- [Task objective]
Find the line containing "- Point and" in the records below. Copy exactly that line and each one after it, ending at the line containing "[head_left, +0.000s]", and nothing more.
——
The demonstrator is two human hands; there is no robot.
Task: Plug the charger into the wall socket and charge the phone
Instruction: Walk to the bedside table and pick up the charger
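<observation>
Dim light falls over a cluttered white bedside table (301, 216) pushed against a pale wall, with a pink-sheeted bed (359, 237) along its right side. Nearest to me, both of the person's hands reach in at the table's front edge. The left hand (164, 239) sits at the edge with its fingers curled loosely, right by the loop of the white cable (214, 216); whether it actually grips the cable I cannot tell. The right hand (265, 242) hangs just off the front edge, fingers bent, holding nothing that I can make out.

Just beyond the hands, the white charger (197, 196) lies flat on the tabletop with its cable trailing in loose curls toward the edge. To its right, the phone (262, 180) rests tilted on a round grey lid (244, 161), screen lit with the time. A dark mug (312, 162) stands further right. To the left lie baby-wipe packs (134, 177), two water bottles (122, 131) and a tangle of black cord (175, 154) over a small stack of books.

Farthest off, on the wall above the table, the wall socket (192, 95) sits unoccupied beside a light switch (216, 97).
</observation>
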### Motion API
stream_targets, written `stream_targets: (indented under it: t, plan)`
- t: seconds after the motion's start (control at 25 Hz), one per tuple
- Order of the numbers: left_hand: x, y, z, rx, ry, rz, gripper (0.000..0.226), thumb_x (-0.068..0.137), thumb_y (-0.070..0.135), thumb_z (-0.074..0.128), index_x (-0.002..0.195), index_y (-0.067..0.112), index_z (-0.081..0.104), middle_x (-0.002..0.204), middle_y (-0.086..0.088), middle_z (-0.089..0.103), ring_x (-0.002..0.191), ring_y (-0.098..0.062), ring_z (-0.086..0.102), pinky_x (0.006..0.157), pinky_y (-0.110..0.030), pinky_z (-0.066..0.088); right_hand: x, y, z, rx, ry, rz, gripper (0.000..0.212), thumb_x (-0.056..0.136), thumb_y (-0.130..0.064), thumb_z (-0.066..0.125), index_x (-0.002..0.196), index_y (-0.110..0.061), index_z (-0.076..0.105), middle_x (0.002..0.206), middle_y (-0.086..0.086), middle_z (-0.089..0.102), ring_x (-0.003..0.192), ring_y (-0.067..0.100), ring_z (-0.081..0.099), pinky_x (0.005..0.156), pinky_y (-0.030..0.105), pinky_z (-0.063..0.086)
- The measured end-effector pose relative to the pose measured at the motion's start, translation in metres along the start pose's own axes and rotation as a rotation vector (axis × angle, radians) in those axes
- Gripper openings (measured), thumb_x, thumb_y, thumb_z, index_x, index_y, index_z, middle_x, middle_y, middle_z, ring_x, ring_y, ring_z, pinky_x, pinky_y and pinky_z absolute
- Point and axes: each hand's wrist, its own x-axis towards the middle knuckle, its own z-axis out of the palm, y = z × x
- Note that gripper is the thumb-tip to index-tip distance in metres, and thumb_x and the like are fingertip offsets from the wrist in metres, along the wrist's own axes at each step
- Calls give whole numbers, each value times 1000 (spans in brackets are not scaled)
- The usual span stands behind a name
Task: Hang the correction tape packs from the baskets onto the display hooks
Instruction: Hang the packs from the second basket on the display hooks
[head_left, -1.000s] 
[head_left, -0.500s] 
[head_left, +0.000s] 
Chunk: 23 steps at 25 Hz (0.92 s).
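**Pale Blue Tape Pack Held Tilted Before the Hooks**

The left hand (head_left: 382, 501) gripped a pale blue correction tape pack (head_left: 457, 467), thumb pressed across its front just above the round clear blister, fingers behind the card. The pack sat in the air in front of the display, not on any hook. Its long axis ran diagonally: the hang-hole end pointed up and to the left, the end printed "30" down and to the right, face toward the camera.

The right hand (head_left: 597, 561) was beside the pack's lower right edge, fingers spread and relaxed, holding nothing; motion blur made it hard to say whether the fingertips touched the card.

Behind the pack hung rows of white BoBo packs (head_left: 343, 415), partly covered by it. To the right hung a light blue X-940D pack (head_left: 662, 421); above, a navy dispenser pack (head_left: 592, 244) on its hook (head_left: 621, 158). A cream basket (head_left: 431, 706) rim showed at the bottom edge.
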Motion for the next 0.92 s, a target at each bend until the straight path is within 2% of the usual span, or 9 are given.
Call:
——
- [Written solution]
- Point and axes: each hand's wrist, its own x-axis towards the middle knuckle, its own z-axis out of the palm, y = z × x
- Note that gripper is the thumb-tip to index-tip distance in metres, and thumb_x and the like are fingertip offsets from the wrist in metres, along the wrist's own axes at each step
- Calls give whole numbers, each value times 1000 (spans in brackets are not scaled)
- The usual span stands behind a name
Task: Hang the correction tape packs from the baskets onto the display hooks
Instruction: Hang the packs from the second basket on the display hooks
[head_left, -1.000s] 
[head_left, -0.500s] 
[head_left, +0.000s] 

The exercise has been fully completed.